- Prompt -
Leave the pictures aside and copy all the data exactly.

========

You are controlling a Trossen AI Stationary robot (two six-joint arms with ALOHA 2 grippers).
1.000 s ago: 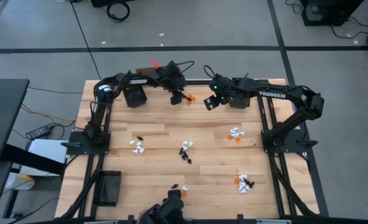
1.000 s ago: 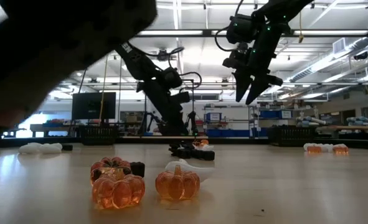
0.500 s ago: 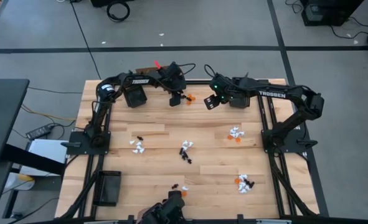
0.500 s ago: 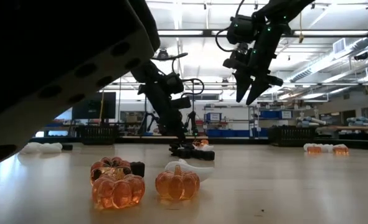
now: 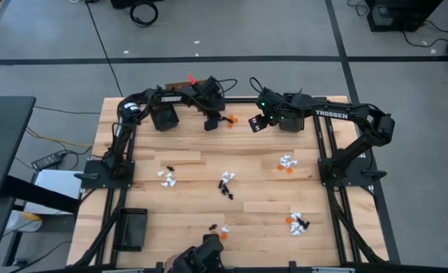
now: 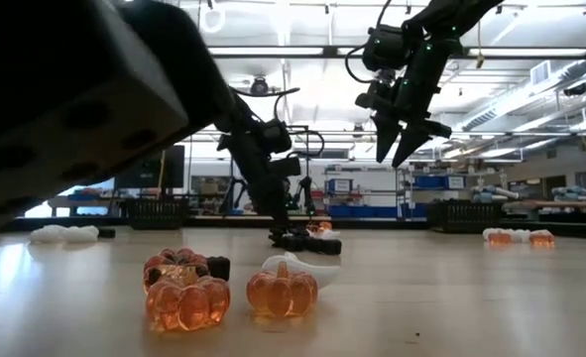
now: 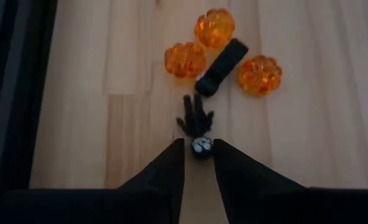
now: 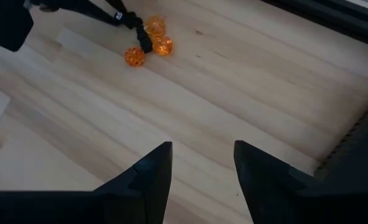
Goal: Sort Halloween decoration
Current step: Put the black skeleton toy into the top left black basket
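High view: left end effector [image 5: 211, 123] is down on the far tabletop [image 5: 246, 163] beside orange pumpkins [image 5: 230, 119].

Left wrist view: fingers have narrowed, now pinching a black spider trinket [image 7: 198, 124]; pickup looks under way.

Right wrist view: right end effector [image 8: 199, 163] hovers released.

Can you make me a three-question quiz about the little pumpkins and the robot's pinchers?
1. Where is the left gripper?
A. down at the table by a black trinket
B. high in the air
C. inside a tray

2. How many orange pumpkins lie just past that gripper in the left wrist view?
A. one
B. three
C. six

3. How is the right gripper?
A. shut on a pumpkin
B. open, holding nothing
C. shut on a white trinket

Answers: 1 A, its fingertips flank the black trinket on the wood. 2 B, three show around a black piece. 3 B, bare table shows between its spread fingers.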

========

- Solution to this exercise -
You are controlling a Trossen AI Stationary robot (two six-joint arms with ALOHA 2 grippers).
1.000 s ago: 
1.000 s ago: 
0.500 s ago: 
0.500 s ago: 
now: 
now: 
now: 
now: 
Goal: Sort Halloween decoration
Current step: Put the black skeleton toy into the top left black basket
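High view: left end effector [image 5: 211, 123] is down on the far tabletop [image 5: 246, 163] beside orange pumpkins [image 5: 230, 119].

Left wrist view: fingers have narrowed, now pinching a black spider trinket [image 7: 198, 124]; pickup looks under way.

Right wrist view: right end effector [image 8: 199, 163] hovers released.

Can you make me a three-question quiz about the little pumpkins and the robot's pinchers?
1. Where is the left gripper?
A. down at the table by a black trinket
B. high in the air
C. inside a tray

2. How many orange pumpkins lie just past that gripper in the left wrist view?
A. one
B. three
C. six

3. How is the right gripper?
A. shut on a pumpkin
B. open, holding nothing
C. shut on a white trinket

Answers: 1 A, its fingertips flank the black trinket on the wood. 2 B, three show around a black piece. 3 B, bare table shows between its spread fingers.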

This exercise requires nothing further.